Try it:
Retype the listing exactly, so that the copy matches it line for line.

>>>

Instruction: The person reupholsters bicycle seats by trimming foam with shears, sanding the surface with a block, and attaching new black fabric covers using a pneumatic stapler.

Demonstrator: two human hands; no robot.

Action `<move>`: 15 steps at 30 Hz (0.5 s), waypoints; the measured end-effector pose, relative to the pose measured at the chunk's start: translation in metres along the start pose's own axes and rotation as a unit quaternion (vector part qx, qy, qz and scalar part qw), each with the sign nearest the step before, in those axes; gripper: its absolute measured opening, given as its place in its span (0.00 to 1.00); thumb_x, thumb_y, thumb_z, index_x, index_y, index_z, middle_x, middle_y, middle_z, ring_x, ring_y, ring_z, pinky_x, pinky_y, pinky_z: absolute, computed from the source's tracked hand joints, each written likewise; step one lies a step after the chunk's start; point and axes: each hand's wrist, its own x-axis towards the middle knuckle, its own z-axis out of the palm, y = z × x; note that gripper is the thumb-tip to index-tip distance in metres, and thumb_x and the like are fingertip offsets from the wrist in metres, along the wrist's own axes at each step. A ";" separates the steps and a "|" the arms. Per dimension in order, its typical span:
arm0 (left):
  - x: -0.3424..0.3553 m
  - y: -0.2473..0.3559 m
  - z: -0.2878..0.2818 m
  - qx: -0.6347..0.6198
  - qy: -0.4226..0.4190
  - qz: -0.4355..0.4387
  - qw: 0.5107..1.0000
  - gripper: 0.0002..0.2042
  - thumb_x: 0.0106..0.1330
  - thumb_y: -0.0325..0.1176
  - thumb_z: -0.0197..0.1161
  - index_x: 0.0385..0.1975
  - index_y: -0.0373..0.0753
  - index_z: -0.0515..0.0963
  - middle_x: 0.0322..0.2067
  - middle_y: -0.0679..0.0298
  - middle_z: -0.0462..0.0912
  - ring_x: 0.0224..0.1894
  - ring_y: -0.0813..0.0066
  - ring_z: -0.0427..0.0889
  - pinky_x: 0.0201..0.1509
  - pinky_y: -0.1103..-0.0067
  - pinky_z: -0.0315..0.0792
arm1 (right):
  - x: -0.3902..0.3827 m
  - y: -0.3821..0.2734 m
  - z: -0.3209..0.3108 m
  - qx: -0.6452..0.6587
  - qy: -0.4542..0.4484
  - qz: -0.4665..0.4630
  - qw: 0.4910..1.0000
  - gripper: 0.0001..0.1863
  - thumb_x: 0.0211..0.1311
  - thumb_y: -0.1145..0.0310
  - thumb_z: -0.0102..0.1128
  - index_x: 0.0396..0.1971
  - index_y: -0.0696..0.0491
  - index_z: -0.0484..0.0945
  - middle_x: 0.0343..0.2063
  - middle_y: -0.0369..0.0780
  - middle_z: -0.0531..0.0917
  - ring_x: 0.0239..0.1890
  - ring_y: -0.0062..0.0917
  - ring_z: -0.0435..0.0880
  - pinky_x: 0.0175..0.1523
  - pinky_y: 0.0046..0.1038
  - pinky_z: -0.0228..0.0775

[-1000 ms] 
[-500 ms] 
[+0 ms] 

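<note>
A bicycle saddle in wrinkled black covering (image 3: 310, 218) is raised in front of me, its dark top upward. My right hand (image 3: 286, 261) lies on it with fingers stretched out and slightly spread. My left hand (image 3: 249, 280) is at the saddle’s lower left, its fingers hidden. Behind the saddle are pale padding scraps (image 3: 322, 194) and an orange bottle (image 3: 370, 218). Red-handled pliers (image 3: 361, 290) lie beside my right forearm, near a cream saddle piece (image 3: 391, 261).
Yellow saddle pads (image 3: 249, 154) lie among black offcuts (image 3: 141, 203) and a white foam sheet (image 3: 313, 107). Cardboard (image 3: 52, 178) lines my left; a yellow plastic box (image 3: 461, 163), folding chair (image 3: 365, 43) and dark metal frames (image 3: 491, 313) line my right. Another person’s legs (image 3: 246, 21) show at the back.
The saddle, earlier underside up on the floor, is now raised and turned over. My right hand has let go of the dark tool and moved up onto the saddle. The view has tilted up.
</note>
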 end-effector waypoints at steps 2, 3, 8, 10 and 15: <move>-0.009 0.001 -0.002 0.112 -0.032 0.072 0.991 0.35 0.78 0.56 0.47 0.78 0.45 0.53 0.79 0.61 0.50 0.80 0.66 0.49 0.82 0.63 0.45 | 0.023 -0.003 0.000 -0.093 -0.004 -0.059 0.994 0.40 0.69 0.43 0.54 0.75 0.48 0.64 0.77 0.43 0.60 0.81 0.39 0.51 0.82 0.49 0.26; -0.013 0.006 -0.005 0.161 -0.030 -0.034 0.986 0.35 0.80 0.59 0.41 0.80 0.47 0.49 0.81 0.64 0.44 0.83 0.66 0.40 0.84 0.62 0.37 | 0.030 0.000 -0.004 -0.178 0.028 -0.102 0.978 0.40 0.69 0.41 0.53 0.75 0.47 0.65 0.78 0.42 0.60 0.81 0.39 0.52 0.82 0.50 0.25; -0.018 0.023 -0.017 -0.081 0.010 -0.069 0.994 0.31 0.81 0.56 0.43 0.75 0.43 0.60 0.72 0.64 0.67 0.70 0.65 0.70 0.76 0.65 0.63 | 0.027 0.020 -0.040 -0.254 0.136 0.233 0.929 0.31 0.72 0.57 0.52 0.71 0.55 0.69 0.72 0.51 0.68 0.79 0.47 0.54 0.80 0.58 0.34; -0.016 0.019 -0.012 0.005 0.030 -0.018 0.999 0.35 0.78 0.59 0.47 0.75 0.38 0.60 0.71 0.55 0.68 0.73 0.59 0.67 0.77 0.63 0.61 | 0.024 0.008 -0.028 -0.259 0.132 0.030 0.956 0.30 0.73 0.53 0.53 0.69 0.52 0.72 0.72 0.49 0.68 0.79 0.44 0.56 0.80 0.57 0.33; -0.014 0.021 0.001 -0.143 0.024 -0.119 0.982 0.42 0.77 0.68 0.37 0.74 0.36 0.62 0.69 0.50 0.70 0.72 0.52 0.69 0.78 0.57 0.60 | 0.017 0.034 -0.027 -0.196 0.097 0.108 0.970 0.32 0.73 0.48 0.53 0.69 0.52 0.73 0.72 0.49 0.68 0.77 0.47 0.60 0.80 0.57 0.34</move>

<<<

Exercise result:
Instruction: The person reupholsters bicycle seats by trimming foam with shears, sanding the surface with a block, and attaching new black fabric covers using a pneumatic stapler.

Demonstrator: two human hands; no robot.

Action `<move>`: 15 steps at 30 Hz (0.5 s), waypoints; the measured end-effector pose, relative to the pose measured at the chunk's start: translation in metres along the start pose's own axes and rotation as a unit quaternion (vector part qx, qy, qz and scalar part qw), each with the sign nearest the step before, in those axes; gripper: its absolute measured opening, given as its place in its span (0.00 to 1.00); thumb_x, thumb_y, thumb_z, index_x, index_y, index_z, middle_x, middle_y, middle_z, ring_x, ring_y, ring_z, pinky_x, pinky_y, pinky_z: absolute, computed from the source's tracked hand joints, each written likewise; step one lies a step after the chunk's start; point and axes: each hand's wrist, its own x-axis towards the middle knuckle, its own z-axis out of the palm, y = z × x; note that gripper is the thumb-tip to index-tip distance in metres, and thumb_x and the like are fingertip offsets from the wrist in metres, along the wrist's own axes at each step. A ";" separates the steps and a "|" the arms. Per dimension in order, its typical span:
arm0 (left):
  - x: -0.3424..0.3553 m
  - y: -0.2473..0.3559 m
  - z: -0.2878..0.2818 m
  - qx: -0.6347..0.6198
  - qy: -0.4226..0.4190
  - qz: -0.4355..0.4387
  - qw: 0.5107..1.0000
  - gripper: 0.0002..0.2042
  - thumb_x: 0.0106..0.1330
  - thumb_y: -0.0325..0.1176
  - thumb_z: -0.0197..0.1161
  - index_x: 0.0385..0.1975
  - index_y: -0.0373..0.0753
  - index_z: -0.0515..0.0963
  - middle_x: 0.0322..0.2067
  - middle_y: -0.0679..0.0298
  - middle_z: -0.0462..0.0912
  - ring_x: 0.0224..0.1894
  - ring_y: -0.0813..0.0066
  - ring_z: -0.0427..0.0889
  - pinky_x: 0.0201..0.1509
  - pinky_y: -0.1103..-0.0067
  - pinky_z: -0.0315..0.0792
arm1 (right):
  - x: -0.3902..0.3827 m
  - y: -0.3821..0.2734 m
  - z: -0.3209..0.3108 m
  - qx: -0.6452..0.6587
  - qy: -0.4542..0.4484
  - qz: -0.4665..0.4630
  - qw: 0.4910..1.0000
  - gripper: 0.0001..0.1863
  - thumb_x: 0.0211..0.1311
  - thumb_y: -0.1145..0.0310
  - thumb_z: -0.0102..0.1128
  - index_x: 0.0396..0.1971
  - index_y: -0.0696..0.0491
  - index_z: -0.0484..0.0945
  - middle_x: 0.0343..0.2063
  - middle_y: -0.0369..0.0780
  - middle_z: -0.0531..0.0917
  - ring_x: 0.0239..0.1890
  - ring_y: -0.0062..0.0917
  - ring_z: -0.0435..0.0880
  - pinky_x: 0.0175..0.1523
  - pinky_y: 0.0046..0.1038
  - pinky_z: -0.0228..0.0775

[-1000 ms] 
[-500 ms] 
[+0 ms] 

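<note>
A bicycle saddle in wrinkled black covering (image 3: 310, 218) is raised in front of me, its dark top upward. My right hand (image 3: 286, 261) lies on it with fingers stretched out and slightly spread. My left hand (image 3: 249, 280) is at the saddle’s lower left, its fingers hidden. Behind the saddle are pale padding scraps (image 3: 322, 194) and an orange bottle (image 3: 370, 218). Red-handled pliers (image 3: 361, 290) lie beside my right forearm, near a cream saddle piece (image 3: 391, 261).
Yellow saddle pads (image 3: 249, 154) lie among black offcuts (image 3: 141, 203) and a white foam sheet (image 3: 313, 107). Cardboard (image 3: 52, 178) lines my left; a yellow plastic box (image 3: 461, 163), folding chair (image 3: 365, 43) and dark metal frames (image 3: 491, 313) line my right. Another person’s legs (image 3: 246, 21) show at the back.
The saddle, earlier underside up on the floor, is now raised and turned over. My right hand has let go of the dark tool and moved up onto the saddle. The view has tilted up.
</note>
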 end-effector waypoints at steps 2, 3, 8, 10 and 15: <move>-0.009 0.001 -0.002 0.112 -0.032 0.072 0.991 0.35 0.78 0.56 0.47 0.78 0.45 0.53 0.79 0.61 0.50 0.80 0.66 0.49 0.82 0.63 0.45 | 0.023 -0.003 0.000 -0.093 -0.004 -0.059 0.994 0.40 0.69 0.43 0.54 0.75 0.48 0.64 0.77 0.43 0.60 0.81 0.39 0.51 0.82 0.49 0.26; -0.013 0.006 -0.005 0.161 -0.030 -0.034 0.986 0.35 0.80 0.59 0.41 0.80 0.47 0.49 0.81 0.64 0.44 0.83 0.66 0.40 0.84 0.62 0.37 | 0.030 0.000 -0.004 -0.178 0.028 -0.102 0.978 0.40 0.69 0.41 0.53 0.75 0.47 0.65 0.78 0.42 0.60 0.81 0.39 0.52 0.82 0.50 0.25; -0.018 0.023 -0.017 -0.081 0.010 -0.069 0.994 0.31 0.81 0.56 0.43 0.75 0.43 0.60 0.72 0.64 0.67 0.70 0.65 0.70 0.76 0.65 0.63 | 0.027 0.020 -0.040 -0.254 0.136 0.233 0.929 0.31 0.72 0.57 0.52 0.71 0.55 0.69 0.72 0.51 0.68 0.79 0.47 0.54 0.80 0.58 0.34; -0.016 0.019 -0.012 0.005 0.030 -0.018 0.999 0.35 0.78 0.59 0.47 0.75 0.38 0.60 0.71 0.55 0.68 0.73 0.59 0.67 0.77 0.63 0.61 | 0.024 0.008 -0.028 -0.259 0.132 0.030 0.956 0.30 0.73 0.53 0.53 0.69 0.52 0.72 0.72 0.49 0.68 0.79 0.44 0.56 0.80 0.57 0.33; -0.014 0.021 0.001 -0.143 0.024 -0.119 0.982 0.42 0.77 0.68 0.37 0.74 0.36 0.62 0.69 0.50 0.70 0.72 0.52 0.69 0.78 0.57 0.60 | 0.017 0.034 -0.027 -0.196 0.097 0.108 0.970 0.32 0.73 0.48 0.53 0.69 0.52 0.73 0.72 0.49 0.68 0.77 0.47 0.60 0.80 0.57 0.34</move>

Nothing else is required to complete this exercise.